Sunday, December 15, 2013

BLOG 60. Easy way to repair gel-coat damage on your canoe

BLOG 60.  Easy Gel-Coat Repair
by Cliff Jacobson

If you own a fiberglass or Kevlar canoe, one thing is certain: one day you’ll hit a rock and chip some gel-coat off your canoe.  If you’ve tried to repair damaged gel-coat “cosmetically perfect”, you know it isn’t easy. The recommended procedure calls for filling the break with color-matched liquid gel coat, then sanding and polishing to blend the repair. This is difficult and frustrating. largely because: catalyzed liquid gel coat is runny and hard to contain.

            Instead, try this 30 minute method:


  •       Epoxy or polyester putty. The rule is to use the same kind of resin for repair that was used to build the boat.  If you don’t know, choose boat-building epoxy which sticks to nearly everything.  Do not use hardware store instant epoxy or any resin that won’t cure rock hard.  If you use epoxy or polyester resin in place of putty you’ll have to thicken it to make a putty that won’t run. The simplest way is to just cut some fiberglass cloth into tiny pieces. Keep adding the chopped glass into the resin until a thick putty consistency results. Better  yet, buy a powdered fiberglass thickener--it's very inexpensive.  I've had good luck with Ad-Tech, West System and Rapid-Cure epoxies.  There are slow and fast-cure formulations.  Fast cure works best for general and gel-coat repairs. Check out the options on line.
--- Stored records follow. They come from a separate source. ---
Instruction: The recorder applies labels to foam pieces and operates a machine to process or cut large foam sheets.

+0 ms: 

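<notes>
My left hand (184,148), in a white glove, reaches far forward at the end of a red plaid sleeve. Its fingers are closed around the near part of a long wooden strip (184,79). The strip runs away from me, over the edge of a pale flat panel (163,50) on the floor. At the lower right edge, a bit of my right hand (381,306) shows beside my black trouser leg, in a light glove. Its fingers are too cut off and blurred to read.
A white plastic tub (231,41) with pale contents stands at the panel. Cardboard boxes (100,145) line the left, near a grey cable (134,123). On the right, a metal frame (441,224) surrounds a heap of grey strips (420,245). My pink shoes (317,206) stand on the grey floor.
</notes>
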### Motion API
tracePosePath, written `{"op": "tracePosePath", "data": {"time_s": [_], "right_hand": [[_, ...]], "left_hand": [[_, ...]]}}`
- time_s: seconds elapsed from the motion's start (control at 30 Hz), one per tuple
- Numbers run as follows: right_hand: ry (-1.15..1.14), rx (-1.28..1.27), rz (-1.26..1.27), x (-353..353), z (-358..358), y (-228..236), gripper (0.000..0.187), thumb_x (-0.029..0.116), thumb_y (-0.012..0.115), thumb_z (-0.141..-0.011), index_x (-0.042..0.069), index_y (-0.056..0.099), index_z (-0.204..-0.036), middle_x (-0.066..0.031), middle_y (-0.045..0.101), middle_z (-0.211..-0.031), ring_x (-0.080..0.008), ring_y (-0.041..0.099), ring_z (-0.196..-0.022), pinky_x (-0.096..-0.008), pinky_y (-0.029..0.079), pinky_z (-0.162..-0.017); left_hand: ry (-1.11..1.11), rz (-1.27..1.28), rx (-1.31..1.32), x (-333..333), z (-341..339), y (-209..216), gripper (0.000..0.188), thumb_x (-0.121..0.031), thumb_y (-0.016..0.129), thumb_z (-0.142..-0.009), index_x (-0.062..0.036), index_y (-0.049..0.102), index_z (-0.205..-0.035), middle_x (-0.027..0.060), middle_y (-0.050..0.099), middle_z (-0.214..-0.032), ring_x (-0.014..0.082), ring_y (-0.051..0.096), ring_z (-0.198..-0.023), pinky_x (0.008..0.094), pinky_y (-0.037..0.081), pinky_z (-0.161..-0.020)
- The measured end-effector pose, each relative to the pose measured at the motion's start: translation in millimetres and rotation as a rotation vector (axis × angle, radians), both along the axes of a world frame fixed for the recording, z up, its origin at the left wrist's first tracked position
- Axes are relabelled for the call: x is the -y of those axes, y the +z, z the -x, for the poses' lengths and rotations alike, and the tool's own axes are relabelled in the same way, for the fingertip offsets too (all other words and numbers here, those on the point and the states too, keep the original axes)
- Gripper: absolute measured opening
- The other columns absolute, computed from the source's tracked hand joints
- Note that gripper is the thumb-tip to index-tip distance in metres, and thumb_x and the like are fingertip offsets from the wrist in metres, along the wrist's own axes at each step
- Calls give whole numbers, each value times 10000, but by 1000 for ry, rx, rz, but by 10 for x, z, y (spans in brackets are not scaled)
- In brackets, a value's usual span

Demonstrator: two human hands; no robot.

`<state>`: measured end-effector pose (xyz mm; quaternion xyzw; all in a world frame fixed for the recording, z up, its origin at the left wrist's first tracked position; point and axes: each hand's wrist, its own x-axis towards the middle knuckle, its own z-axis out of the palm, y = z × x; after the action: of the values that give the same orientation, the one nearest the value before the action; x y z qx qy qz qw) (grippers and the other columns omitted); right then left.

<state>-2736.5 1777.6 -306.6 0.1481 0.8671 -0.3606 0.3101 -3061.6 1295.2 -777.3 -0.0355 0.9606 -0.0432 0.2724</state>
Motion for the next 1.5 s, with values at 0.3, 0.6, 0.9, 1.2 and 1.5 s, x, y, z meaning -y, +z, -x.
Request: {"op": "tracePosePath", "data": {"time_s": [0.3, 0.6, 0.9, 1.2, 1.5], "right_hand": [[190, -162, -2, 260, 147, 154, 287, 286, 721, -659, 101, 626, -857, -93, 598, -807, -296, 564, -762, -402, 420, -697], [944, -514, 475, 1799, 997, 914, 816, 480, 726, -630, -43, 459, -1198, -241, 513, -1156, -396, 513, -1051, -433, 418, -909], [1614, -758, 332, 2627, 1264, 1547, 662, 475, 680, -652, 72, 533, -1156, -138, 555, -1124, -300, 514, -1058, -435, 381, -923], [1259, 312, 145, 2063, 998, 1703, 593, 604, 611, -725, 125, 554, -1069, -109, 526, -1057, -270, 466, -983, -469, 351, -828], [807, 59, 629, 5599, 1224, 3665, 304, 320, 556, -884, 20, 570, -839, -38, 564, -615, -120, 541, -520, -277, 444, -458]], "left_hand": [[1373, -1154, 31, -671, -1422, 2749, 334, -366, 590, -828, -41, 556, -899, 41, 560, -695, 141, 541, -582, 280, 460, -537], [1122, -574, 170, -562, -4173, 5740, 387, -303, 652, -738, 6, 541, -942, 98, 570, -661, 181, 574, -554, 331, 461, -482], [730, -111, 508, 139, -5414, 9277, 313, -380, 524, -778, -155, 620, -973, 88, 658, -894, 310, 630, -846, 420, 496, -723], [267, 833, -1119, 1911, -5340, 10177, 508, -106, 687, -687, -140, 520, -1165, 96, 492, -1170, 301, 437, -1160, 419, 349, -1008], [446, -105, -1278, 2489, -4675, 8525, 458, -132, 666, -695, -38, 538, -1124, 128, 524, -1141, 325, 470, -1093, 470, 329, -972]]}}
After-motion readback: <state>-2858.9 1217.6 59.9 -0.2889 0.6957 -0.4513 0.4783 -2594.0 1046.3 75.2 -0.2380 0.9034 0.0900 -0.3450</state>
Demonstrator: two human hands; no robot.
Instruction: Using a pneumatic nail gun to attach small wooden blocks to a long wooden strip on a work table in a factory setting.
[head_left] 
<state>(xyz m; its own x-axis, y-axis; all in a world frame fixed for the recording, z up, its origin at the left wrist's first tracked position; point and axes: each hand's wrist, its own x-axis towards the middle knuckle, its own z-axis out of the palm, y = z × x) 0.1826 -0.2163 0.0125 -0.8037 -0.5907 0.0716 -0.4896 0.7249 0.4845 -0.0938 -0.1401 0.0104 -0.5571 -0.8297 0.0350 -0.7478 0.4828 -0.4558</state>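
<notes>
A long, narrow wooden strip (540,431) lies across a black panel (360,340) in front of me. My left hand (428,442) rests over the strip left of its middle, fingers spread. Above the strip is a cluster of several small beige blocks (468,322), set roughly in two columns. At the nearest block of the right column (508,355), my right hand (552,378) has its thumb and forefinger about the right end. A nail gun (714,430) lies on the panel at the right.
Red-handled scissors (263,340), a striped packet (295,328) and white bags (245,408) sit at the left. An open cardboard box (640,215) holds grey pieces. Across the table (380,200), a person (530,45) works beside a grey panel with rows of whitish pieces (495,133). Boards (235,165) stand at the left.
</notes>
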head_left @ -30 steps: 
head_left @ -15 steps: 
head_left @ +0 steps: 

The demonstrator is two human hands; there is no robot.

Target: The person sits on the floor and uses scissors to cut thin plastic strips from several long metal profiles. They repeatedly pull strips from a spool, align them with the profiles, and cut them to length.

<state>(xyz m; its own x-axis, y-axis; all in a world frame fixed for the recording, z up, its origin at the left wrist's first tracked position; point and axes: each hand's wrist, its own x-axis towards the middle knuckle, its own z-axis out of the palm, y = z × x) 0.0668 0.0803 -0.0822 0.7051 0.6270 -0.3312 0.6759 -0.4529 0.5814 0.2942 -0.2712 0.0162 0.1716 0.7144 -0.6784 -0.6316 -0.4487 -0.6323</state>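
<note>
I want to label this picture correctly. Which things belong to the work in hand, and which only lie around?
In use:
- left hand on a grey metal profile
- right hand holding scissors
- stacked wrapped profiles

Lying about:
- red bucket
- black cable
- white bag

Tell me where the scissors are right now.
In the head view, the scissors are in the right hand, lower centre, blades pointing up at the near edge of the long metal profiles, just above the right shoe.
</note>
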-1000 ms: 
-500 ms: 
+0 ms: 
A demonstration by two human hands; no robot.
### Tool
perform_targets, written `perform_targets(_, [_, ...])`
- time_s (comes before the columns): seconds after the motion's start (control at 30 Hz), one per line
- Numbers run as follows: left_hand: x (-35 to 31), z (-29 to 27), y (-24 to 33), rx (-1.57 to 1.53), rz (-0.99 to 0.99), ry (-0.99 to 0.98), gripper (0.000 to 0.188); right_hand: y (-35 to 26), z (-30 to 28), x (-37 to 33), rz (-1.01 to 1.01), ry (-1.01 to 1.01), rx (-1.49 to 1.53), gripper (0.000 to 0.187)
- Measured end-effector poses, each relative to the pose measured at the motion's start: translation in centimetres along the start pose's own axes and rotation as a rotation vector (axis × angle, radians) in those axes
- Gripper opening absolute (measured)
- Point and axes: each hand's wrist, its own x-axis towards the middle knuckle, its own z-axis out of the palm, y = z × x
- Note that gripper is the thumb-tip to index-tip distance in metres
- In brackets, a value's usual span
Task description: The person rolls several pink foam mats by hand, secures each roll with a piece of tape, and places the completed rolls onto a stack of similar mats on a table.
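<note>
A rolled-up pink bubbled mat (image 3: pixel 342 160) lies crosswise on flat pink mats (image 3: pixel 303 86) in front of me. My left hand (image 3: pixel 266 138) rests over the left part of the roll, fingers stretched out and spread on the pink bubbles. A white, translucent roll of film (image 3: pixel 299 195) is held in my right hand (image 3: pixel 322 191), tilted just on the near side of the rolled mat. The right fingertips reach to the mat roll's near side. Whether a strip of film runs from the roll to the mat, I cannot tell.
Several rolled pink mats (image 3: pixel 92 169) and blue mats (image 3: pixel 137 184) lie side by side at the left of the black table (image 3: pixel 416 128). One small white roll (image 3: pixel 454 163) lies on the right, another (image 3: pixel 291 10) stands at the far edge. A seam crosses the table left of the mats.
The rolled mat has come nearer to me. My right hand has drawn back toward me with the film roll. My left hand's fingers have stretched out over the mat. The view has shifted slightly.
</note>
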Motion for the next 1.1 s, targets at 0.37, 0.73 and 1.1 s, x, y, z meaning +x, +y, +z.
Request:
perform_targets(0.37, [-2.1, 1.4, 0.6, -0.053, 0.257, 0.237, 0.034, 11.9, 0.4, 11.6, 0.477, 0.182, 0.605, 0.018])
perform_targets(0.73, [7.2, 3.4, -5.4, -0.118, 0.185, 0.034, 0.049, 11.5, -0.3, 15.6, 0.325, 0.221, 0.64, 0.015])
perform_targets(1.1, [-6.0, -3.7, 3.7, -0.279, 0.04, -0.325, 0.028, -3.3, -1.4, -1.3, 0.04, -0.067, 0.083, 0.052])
This broken seat was repaired with Rapid-Cure epoxy. Noatak River, Alaska

  •       MEKP hardener for polyester resin.  Two-part resin and hardener for epoxy.

  •       popsicle stick for spreading the putty

  •       120  and 400 grit sandpaper

  •       Matching acrylic auto paint (brush or spray)

  •       If you can’t obtain either epoxy or polyester resin, plain old “bondo” will usually work. Bondo is thick and won't run so there's no need to prop the canoe or build a tape well.  Note: gel-coat is purely cosmetic—it provides no structural strength so it probably doesn’t matter much which resin you use, as long as it sticks solidly to your canoe and has reasonable resistance to abrasion.


1.  Use the tip of a knife to remove the shards of damaged gel coat.

2.  Mask the work area, then catalyze the resin and work it into the break to overflowing. If you’re using polyester, add extra MEKP hardener to produce a “hot” mix.  And do wear safety goggles! You don’t want to get resin or hardener in your eyes!. 

3. When the putty is firm (about five minutes), slice off the excess with a knife.  Allow the remainder to cure for another hour then sand it level with progressive grits of sandpaper.  Finish to silky smoothness with wet 400 grit sandpaper.

4.  Spray paint the patch with matching auto acrylic.  When the paint has dried, buff it out with paste wax and pumice.  Or, use a commercial fiberglass boat wax (it contains pumice) which you can get at any marina.  Your repair will be unnoticeable; down time on the canoe is less than two hours.

The stems of these two canoes have been repaired dozens of times. The paint (flat and gloss black) hides the repair and makes it look like a factory option.
Use this procedure if your canoe has a clear (no color) gel coat or a color that is hard to match.

1.  Make the gel-coat repair as suggested then mask a line at approximately 45o to the stem of the boat.

2.  Spray paint the enclosure any color you like.   Observers will think your handiwork is a custom water line.